**What you will do**
Beginning with the first line of the material, set down each line exactly as written, up to and including the line with "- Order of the".

**Supplied data**
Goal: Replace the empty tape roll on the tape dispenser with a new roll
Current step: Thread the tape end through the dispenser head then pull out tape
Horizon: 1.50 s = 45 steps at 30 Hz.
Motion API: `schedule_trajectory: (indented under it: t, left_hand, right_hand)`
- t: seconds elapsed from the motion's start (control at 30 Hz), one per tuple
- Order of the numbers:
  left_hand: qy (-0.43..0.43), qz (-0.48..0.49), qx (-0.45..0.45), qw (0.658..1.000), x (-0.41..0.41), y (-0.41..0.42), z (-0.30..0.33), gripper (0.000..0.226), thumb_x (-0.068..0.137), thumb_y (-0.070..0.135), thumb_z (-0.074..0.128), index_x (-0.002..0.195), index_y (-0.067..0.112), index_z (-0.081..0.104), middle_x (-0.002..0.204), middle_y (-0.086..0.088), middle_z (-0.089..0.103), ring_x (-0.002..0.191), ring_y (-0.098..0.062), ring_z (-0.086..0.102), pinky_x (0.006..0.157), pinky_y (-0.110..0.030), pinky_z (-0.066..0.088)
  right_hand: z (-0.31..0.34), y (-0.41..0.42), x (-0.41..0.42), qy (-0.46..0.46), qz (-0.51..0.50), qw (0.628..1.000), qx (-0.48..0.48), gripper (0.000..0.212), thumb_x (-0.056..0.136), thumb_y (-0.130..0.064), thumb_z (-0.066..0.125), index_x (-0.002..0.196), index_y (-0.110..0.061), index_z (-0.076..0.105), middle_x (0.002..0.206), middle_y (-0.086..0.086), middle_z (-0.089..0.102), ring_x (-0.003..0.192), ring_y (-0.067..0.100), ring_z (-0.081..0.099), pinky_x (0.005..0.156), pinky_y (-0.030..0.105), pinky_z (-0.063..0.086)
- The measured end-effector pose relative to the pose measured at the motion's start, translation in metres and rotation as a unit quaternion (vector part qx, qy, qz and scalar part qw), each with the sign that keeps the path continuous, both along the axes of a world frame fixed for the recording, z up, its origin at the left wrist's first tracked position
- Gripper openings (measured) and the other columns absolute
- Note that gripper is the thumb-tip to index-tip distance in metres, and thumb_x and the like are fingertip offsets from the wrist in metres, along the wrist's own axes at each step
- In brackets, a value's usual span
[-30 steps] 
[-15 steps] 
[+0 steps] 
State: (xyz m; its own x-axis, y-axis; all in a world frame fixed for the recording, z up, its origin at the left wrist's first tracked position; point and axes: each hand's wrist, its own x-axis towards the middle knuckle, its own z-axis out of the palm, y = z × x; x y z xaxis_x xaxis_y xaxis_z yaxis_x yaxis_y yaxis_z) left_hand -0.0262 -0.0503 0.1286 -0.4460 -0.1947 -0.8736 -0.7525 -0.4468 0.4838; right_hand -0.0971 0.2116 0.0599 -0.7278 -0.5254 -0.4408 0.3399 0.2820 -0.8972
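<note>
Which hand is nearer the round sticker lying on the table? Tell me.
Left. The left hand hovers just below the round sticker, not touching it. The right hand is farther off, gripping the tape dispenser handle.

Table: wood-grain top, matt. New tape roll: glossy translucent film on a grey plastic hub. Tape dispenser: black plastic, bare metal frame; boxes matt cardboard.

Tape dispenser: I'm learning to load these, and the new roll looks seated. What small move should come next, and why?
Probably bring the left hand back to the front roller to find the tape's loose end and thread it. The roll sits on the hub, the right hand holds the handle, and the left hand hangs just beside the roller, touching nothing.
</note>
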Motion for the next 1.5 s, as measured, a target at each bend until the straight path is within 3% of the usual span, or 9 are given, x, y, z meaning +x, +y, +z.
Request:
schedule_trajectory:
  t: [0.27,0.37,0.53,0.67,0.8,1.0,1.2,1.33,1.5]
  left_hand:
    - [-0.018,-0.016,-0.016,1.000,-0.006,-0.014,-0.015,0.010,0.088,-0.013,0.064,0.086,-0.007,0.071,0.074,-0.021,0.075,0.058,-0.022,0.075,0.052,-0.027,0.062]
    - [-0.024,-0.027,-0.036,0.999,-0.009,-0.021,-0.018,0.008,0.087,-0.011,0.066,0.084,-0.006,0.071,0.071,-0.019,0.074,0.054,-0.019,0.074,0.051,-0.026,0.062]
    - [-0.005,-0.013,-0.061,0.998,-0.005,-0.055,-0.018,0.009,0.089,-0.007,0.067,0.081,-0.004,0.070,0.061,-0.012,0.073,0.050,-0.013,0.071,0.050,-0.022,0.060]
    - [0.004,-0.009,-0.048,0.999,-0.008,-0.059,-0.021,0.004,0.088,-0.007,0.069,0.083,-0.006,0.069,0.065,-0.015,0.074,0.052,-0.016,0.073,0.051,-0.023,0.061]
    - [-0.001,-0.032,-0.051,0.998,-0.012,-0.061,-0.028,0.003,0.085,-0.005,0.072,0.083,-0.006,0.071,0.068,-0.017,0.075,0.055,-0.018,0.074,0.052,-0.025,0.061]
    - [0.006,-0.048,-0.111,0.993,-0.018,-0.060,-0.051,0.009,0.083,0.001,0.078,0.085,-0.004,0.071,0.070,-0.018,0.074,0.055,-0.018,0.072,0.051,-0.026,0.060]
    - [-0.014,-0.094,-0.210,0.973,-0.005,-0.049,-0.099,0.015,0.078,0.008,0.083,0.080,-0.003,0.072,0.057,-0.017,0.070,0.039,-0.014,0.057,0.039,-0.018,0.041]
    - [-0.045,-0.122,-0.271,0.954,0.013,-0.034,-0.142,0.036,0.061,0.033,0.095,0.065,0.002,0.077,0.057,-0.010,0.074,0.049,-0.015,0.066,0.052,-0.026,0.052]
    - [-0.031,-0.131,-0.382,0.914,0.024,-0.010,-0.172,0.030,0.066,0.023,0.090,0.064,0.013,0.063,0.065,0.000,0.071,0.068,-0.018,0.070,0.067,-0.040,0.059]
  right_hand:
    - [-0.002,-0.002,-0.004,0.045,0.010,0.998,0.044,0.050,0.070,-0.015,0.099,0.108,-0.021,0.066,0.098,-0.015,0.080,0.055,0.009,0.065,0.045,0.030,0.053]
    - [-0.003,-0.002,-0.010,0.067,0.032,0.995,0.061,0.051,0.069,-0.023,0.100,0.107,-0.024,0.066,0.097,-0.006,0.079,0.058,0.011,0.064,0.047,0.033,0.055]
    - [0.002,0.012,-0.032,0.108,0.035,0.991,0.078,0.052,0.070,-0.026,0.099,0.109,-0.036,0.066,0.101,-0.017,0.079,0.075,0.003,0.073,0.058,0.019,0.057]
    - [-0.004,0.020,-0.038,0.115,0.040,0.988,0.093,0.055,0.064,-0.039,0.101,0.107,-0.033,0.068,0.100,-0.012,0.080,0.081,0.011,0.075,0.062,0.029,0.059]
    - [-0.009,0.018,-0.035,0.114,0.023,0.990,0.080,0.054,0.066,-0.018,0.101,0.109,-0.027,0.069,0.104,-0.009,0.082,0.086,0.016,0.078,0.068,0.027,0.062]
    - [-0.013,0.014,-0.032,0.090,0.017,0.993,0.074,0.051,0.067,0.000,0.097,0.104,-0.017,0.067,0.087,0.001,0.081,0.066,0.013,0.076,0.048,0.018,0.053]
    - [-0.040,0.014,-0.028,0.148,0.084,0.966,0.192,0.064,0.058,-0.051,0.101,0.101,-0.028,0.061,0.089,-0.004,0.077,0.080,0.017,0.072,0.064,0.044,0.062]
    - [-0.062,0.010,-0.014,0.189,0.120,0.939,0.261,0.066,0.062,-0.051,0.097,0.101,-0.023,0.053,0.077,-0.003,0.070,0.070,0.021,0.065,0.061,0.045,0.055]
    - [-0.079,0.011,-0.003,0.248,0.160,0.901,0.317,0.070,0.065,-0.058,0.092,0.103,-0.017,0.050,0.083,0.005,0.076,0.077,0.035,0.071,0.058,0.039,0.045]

**Written reply**
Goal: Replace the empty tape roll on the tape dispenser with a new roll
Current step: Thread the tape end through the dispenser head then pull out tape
Horizon: 1.50 s = 45 steps at 30 Hz.
Motion API: `schedule_trajectory: (indented under it: t, left_hand, right_hand)`
- t: seconds elapsed from the motion's start (control at 30 Hz), one per tuple
- Order of the numbers:

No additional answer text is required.